Le dîner consiste en un poulet bio avec deux purées de pommes de terre, dont une à la truffe. Il y a quatre heures j’avais ouvert une bouteille de Château Pape Clément 1929 au niveau à la limite basse de l’épaule. Le bouchon très noir et sec s’est cassé, et la première odeur très poussiéreuse n’excluait pas un retour à la vie. Mais au moment du service, même si le parfum montre un progrès très significatif, le vin est plat et n’a pas complètement dévêtu sa gangue de poussière. Il reviendra peut-être demain, laissons-lui cette chance, mais pour ce soir, le plaisir ne sera pas au rendez-vous, alors que la couleur du vin est très acceptable, n’affichant pas de tuilé.

J’ouvre pour compenser un Volnay Caillerets Premier Cru Ancienne Cuvée Carnot Bouchard Père & Fils 2009. Si l’on change de vin, autant prendre un vin résolument différent. Ce bourgogne dans la fraîcheur de son ouverture est du bonheur pur. Il est joyeux, spontané, il porte en lui toute l’âme de la Bourgogne avec une belle râpe. Ce vin n’est que du bonheur. Quel plaisir simple de boire ce vin franc, joyeux et bien fait. Il y a des vins plus complexes, mais celui-ci est d’un authenticité totale. Je l’adore.

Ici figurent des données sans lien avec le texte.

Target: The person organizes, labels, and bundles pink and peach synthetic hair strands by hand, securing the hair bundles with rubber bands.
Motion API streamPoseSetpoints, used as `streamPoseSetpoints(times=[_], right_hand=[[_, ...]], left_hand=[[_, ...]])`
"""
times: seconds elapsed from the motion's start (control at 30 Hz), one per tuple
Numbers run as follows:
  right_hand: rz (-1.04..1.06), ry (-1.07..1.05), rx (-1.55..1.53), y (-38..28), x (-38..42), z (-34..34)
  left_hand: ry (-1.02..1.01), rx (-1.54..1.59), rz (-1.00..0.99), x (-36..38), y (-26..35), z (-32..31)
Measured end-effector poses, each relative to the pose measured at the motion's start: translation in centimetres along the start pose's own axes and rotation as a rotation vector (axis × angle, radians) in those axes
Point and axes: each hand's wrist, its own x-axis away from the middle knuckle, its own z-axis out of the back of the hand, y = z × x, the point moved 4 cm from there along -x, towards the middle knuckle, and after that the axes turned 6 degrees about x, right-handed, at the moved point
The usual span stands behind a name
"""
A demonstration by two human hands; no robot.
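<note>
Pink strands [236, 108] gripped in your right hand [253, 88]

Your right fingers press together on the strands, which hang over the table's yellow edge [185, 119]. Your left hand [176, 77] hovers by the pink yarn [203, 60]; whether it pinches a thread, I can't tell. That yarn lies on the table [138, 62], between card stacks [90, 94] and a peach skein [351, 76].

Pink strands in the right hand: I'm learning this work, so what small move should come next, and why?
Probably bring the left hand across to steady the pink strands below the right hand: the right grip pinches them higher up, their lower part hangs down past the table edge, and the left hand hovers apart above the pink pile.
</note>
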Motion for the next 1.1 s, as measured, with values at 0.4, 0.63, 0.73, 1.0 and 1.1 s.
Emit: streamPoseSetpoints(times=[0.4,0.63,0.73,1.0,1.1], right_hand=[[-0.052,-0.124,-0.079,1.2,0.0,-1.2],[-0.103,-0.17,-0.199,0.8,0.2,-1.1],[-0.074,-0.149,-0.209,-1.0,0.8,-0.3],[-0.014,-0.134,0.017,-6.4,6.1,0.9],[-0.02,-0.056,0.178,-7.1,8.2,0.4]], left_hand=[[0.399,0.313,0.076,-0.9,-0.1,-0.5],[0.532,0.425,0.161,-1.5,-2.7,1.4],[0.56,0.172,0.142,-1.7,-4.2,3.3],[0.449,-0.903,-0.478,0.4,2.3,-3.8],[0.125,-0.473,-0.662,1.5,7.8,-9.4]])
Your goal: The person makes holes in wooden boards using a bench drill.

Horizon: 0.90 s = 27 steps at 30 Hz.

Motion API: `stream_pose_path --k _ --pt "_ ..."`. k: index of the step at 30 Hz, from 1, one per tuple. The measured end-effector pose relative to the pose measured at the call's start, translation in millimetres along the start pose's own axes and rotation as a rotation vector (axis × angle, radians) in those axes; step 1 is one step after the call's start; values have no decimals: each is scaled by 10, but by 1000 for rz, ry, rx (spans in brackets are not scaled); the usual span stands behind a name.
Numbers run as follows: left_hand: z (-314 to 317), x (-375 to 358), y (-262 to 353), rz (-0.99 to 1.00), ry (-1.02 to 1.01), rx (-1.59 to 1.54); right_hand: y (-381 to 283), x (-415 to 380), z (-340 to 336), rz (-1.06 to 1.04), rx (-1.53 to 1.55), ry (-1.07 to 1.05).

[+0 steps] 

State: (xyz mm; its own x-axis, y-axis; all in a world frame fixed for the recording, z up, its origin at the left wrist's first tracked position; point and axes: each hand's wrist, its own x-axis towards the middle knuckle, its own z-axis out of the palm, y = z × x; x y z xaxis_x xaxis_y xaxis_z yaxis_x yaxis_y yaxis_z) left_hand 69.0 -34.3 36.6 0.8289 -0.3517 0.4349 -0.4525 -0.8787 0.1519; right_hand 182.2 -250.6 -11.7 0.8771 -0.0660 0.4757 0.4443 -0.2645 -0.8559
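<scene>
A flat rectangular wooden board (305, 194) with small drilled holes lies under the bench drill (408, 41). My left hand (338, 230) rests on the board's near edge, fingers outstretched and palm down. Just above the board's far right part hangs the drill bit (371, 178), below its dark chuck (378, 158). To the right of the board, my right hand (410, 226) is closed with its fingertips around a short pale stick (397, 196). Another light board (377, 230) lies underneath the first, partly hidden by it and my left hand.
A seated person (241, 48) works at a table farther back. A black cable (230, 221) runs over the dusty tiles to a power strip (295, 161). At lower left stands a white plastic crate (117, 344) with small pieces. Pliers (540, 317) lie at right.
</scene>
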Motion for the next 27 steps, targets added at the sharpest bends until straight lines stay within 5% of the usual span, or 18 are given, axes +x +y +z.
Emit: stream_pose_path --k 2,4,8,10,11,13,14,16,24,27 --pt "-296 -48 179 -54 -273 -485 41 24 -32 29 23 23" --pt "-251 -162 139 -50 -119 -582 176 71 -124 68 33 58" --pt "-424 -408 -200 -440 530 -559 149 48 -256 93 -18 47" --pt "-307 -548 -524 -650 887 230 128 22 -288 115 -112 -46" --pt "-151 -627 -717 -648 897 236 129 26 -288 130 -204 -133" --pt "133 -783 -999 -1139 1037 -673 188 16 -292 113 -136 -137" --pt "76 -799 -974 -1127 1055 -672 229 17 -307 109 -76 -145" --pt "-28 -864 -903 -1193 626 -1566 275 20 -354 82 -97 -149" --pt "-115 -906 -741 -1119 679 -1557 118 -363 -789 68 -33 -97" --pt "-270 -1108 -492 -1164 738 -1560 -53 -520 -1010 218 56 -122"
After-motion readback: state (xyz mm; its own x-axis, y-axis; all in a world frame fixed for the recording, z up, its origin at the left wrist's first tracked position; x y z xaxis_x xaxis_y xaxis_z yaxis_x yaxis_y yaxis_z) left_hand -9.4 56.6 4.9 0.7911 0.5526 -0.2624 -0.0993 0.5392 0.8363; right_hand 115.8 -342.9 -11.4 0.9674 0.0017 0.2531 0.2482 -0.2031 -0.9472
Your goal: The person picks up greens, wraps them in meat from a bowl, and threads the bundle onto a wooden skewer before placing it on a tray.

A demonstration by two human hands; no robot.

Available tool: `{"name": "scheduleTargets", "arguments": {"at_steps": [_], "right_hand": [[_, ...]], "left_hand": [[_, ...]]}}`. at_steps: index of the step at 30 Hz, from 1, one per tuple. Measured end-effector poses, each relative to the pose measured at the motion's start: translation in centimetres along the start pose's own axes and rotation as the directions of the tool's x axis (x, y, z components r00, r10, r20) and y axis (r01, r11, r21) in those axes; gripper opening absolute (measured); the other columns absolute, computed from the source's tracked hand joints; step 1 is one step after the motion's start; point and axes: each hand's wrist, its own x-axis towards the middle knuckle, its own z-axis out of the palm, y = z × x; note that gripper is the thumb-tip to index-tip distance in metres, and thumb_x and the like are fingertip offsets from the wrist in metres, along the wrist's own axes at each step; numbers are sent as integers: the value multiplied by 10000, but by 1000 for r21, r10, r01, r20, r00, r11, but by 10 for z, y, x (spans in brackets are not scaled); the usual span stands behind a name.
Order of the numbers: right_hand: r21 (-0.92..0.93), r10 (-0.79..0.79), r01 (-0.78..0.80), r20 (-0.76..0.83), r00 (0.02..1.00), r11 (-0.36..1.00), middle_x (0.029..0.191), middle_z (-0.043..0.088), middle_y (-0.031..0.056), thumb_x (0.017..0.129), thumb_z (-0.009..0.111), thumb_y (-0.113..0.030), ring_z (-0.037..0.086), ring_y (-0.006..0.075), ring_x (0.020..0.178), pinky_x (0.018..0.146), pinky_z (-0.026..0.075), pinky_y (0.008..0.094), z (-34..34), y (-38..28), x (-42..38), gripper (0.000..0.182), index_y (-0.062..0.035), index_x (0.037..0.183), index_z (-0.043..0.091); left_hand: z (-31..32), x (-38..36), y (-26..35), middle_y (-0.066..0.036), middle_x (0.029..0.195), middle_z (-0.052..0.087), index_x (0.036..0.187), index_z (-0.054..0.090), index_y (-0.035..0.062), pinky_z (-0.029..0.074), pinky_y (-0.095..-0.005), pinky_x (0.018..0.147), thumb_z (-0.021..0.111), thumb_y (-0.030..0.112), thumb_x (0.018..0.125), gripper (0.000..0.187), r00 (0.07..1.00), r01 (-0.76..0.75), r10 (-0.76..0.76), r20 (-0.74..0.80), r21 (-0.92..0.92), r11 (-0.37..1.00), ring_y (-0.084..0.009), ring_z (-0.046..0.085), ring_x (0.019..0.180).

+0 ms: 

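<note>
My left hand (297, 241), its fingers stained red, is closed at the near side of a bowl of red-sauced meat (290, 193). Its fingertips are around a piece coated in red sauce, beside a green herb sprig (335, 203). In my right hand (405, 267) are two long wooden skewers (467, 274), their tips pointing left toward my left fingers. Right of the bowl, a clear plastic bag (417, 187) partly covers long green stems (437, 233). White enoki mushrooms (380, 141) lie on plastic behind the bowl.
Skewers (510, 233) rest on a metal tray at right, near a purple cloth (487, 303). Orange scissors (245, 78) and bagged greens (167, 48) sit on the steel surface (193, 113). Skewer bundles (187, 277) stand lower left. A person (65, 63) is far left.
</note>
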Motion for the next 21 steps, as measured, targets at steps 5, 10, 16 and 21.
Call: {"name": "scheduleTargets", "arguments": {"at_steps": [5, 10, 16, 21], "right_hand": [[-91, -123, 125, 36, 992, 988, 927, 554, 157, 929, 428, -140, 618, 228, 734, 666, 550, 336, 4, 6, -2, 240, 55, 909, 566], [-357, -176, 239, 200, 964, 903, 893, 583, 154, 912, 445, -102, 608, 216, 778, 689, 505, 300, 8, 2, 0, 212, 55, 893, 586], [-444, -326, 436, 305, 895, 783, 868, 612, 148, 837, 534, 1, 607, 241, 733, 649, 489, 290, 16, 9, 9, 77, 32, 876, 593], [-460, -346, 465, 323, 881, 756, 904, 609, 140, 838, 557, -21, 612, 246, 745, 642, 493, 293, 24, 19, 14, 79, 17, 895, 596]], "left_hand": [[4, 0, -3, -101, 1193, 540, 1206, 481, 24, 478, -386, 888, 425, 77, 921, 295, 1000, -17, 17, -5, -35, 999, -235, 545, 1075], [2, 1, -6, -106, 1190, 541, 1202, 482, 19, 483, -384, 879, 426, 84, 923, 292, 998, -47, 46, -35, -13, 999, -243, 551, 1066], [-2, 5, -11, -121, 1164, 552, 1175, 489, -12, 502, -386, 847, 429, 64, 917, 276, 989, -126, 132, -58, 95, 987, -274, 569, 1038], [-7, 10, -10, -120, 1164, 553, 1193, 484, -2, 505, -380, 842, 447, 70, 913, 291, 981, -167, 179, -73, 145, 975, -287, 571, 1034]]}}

Une tarte fine aux pommes finit le repas sans appeler un quelconque accord avec le champagne ou le vin rouge. Nous finirons demain le magnum de champagne pour mon anniversaire et nous verrons si la Pape Clément 1929 est capable de ressusciter. Je ne crois pas aux miracles, mais il faut donner une chance à tous les vins.